The task.
Below are the records; give again exactly the line with "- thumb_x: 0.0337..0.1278", the line with "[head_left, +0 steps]", and each line that lies between them, and nothing besides.
--- --- ---
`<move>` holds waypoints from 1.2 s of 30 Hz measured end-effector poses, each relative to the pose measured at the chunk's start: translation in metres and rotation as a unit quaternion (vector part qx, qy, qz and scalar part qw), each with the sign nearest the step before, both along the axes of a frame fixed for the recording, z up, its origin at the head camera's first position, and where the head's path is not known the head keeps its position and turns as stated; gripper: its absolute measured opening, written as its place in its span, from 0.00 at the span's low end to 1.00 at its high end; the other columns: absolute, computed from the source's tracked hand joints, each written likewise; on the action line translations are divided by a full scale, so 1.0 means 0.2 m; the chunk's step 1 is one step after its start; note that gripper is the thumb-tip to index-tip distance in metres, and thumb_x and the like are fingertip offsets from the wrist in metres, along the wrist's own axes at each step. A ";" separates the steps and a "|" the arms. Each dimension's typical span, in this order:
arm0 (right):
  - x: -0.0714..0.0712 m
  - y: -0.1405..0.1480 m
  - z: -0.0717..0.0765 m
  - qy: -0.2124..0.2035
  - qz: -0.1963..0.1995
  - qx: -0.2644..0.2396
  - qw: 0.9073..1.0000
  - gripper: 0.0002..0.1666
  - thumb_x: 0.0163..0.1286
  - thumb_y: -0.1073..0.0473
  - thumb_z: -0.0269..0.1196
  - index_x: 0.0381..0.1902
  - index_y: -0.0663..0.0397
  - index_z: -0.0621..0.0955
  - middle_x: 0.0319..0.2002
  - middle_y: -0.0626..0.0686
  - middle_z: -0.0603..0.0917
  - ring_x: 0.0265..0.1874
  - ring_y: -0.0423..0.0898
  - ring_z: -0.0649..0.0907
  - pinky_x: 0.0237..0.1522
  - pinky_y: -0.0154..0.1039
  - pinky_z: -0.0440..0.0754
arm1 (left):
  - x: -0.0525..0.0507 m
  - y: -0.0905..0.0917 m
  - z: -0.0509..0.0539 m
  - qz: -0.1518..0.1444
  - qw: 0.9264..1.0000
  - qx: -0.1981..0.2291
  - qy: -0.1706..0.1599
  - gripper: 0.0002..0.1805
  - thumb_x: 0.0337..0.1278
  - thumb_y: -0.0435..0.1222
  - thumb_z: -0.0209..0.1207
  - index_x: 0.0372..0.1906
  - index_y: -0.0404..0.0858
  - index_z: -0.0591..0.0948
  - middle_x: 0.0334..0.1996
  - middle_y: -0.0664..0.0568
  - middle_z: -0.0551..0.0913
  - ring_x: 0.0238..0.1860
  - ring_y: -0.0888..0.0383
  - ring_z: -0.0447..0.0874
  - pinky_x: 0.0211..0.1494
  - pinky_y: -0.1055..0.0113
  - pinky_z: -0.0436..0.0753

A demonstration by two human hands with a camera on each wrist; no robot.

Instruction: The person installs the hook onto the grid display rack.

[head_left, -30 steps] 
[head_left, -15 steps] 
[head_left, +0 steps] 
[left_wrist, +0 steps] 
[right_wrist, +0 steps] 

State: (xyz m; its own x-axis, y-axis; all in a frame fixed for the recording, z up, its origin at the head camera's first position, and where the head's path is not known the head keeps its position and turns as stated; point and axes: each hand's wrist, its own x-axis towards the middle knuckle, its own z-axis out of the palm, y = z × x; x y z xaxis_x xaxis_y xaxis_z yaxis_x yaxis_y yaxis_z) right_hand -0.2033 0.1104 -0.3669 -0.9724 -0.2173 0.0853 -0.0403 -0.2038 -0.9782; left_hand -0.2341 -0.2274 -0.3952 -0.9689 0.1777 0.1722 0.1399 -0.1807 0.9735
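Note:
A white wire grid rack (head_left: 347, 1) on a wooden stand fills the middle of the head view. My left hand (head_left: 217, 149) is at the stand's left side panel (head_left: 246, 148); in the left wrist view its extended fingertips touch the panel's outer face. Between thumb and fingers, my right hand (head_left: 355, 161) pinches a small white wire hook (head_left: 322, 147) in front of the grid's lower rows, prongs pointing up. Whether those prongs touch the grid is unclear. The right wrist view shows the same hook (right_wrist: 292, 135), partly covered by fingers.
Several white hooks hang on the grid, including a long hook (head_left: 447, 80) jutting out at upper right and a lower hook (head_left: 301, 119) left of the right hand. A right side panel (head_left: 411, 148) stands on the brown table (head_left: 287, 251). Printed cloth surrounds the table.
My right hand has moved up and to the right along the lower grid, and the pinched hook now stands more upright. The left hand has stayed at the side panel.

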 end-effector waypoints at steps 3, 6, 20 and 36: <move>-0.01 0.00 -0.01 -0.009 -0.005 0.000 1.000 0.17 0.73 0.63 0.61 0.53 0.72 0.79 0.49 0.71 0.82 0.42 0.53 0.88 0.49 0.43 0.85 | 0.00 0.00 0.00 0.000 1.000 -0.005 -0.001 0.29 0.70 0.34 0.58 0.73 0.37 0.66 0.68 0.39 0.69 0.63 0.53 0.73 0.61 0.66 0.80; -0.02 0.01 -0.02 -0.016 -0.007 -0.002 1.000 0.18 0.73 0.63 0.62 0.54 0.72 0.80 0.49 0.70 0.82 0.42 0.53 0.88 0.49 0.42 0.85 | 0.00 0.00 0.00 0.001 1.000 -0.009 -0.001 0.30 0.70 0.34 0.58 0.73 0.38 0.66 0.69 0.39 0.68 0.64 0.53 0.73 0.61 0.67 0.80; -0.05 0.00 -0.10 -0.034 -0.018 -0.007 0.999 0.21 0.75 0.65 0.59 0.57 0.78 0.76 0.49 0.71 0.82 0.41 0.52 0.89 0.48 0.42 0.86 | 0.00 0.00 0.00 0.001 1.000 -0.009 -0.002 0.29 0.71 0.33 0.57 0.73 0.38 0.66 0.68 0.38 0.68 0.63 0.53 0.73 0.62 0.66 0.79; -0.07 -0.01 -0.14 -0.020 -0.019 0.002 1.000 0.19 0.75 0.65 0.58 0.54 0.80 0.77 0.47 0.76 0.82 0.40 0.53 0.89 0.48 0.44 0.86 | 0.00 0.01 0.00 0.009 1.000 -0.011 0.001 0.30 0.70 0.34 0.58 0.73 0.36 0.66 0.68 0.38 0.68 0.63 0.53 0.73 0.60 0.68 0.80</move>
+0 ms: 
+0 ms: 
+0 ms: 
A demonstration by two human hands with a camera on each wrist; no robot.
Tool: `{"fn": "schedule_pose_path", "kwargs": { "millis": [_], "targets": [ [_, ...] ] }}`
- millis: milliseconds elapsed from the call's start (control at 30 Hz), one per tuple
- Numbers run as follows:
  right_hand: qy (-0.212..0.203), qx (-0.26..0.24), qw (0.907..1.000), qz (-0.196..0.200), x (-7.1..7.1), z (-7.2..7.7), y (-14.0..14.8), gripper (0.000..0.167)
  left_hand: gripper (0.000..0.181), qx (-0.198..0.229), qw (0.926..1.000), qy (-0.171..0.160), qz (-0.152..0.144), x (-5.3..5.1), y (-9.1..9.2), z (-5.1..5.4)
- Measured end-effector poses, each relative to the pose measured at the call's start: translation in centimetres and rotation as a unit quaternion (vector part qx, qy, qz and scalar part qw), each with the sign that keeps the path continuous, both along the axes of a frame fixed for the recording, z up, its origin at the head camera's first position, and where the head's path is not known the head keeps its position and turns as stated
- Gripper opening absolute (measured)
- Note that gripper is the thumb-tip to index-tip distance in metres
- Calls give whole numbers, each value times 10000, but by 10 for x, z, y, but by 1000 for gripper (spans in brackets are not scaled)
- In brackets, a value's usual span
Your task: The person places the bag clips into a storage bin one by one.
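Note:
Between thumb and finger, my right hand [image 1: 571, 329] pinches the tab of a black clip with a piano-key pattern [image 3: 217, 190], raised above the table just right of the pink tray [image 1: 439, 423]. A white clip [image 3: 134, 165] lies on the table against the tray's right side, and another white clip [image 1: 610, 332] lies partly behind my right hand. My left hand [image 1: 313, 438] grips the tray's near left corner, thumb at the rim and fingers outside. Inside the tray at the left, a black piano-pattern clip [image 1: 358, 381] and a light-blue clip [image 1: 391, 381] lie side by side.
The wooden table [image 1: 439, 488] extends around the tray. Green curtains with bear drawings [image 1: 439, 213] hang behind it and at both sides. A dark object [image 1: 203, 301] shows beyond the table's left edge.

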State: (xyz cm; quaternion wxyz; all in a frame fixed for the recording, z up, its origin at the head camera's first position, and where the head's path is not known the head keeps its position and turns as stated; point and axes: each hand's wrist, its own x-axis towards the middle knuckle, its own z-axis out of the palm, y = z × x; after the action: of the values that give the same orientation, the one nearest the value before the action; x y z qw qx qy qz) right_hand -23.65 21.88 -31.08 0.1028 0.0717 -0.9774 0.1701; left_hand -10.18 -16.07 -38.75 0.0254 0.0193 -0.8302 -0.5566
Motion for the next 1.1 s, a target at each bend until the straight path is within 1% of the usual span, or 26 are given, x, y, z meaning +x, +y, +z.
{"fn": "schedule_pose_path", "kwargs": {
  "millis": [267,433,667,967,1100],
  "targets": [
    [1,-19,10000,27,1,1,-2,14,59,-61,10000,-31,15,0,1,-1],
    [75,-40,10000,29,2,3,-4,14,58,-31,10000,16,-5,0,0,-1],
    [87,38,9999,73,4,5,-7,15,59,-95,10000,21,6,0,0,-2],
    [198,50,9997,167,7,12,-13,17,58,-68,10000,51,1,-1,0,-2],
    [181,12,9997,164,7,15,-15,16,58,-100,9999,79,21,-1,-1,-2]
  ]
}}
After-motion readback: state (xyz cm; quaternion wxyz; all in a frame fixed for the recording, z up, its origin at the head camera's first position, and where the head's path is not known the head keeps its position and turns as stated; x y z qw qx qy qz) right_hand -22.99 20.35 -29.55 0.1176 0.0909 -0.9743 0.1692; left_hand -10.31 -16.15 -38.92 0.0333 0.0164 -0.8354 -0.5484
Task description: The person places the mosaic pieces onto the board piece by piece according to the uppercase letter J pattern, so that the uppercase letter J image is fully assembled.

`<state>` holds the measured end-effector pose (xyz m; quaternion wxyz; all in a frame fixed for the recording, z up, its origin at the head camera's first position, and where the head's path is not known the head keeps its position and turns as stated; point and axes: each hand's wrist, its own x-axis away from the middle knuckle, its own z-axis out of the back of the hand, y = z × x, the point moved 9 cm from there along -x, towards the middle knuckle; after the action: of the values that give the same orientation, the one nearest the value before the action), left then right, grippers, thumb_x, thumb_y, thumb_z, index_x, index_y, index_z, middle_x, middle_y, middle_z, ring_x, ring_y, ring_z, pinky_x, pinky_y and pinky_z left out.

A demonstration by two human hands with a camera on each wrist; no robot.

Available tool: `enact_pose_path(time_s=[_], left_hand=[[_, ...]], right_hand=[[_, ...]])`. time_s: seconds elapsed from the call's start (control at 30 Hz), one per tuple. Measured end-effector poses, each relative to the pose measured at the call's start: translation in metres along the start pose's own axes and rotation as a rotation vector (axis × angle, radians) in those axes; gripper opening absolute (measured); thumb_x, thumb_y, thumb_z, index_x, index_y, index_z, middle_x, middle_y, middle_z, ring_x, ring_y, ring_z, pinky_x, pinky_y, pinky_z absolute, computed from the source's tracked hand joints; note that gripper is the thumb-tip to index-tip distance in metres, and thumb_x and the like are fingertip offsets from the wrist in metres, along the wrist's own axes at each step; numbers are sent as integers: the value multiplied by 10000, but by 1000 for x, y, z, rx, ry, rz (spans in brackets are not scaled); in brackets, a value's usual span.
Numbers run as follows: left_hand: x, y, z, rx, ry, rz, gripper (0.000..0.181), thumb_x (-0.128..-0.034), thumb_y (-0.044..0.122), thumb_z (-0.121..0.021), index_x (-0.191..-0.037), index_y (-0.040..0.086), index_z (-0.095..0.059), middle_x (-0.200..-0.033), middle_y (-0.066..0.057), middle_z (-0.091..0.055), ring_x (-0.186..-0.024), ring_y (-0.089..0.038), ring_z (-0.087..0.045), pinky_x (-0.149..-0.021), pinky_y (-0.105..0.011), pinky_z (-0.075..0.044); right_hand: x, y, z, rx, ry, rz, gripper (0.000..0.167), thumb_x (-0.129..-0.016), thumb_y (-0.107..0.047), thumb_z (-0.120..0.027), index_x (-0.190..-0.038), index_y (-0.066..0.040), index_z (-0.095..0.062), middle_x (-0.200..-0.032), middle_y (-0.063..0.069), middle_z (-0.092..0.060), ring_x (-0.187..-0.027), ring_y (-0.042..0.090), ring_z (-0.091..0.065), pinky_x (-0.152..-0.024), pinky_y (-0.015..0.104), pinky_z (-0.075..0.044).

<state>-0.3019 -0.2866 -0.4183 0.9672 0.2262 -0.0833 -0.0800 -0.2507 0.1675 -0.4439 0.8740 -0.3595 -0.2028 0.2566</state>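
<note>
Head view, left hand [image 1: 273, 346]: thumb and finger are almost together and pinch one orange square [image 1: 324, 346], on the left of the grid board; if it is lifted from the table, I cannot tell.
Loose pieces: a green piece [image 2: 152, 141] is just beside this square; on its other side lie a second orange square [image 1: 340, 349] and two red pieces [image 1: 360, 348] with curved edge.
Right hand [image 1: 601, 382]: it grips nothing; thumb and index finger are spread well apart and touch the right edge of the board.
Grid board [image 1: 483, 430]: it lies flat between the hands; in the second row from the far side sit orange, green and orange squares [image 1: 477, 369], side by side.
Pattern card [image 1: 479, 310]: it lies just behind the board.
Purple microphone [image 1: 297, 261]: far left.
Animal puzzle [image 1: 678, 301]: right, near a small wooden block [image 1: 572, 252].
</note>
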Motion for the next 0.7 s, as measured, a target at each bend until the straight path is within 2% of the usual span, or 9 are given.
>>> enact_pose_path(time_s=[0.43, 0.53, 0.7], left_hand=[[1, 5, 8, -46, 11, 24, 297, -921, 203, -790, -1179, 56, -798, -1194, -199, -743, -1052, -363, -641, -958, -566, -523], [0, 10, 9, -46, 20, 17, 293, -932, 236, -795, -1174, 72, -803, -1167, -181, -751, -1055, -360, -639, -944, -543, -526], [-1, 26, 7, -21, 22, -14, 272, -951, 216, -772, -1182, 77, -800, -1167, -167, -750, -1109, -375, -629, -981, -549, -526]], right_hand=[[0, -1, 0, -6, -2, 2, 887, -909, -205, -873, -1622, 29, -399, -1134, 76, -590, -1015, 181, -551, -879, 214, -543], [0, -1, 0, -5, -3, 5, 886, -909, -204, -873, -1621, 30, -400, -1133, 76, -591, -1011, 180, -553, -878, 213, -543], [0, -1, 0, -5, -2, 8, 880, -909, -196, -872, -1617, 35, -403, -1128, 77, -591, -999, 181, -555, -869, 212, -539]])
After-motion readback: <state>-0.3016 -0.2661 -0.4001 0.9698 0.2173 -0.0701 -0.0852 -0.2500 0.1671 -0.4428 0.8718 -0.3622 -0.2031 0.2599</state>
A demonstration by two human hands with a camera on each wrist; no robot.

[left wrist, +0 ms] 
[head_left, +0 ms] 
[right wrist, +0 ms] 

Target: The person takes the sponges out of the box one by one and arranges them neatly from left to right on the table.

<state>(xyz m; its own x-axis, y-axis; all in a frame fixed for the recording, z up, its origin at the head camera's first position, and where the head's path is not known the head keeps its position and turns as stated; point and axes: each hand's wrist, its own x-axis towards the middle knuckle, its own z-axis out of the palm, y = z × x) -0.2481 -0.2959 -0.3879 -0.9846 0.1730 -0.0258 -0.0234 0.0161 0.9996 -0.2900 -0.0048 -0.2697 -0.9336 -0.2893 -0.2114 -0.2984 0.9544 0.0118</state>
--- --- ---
Completed exercise.
  - thumb_x: 0.0337..0.1278
  - thumb_y: -0.0435..0.1222
  - thumb_z: -0.0209..0.1207
  - index_x: 0.0372..0.1906
  - index_y: -0.0404..0.0858
  - index_z: -0.0591..0.0948
  - middle_x: 0.0334..0.1996
  - middle_y: -0.0664..0.0568
  - middle_z: -0.0551..0.0913
  - ring_x: 0.0238..0.1860
  - ring_y: -0.0888..0.0383
  - ring_z: -0.0447..0.0874
  - pinky_x: 0.0211..0.1494
  - pinky_y: -0.1055..0.0113
  - pinky_z: -0.0436..0.0753

A demonstration by two human hands with a camera on each wrist; no robot.

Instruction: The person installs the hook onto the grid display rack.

[head_left, -30 steps] 
[head_left, -15 steps] 
[head_left, +0 steps] 

Nothing remains to be added to this answer.